Posted in Health and Fitness, Parenting

Hiding Vegetables!

When introducing vegetables to my tiny children, I had convinced myself that surely they would love veggies as much as I do, which admittedly, is a tall order! I was sure that if I introduced them about the same time as baby cereal and keep trying and trying, that they would learn to love and appreciate the subtle flavors each luscious legume had to offer. Well, it didn’t turn out quite that easy. Like with most babies and toddlers, it was a struggle, but I was determined not to give up. And I didn’t.

I can’t remember exactly when, but I remember seeing Jessica Seinfeld on Oprah talking about her new publication, Deceptively Delicious. It’s a brilliant book about adding vegetable purees into kid-friendly foods, along with continuing to serve veggies as a side, of course. I remember taking it to heart and keeping my freezer full of purees. Well, as my third baby arrived and I started getting work, I let the practice fall by the wayside. In fact, I hardly opened the book in the last several years, as I added more and more cookbooks to my collection.

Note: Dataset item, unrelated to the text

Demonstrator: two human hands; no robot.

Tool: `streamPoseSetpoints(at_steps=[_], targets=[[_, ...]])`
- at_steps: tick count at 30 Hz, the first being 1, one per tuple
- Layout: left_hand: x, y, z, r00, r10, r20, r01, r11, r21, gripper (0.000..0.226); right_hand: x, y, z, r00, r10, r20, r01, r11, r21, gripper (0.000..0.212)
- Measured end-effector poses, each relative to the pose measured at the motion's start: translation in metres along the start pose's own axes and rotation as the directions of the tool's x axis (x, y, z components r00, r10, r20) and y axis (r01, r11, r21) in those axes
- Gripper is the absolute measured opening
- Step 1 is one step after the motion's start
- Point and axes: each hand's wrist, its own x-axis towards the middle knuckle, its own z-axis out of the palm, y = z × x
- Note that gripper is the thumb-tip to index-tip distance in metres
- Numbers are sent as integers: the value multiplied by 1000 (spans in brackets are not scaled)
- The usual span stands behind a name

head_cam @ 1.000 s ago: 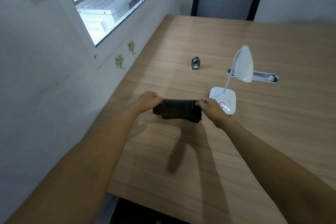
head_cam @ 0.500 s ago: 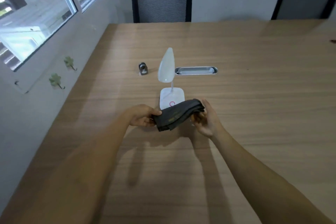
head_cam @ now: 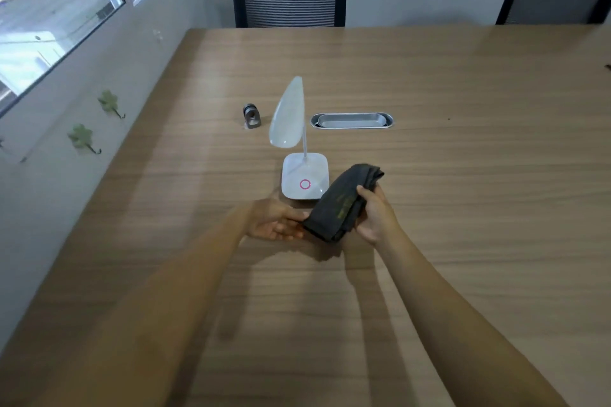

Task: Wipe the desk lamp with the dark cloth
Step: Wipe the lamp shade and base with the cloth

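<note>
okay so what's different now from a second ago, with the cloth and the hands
The dark cloth has swung from level between both hands to slanting up toward the right. The right hand now grips its side; the left hand has opened, only fingertips on the lower end. The camera also turned right. The desk lamp remains untouched.

A folded dark grey cloth (head_cam: 342, 201) is held above the table, gripped by the right hand (head_cam: 375, 216) along one side, its near end at the left hand's (head_cam: 276, 221) fingertips. Just beyond both hands stands a white desk lamp (head_cam: 305, 175): square base with a pink ring, thin neck, teardrop-shaped head.
</note>
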Motion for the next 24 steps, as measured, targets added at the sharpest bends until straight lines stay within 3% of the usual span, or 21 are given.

A few days ago, as I was preparing to make my children’s favorite vegan, whole-grain chocolate muffins, it dawned on me to try to add some raw organic baby spinach into my food processor, along with the banana to puree for the batter. I had remembered that chocolate hides spinach incredibly well, as long as the end product cools completely. So, I tried it. Magic! The kids had no idea, and my middle guy even told me that they were the best muffins I’ve ever made! While my kids really do eat their veggies most of the time, it got me thinking about ways to make more of their favorite foods even healthier. After all, every little bit counts!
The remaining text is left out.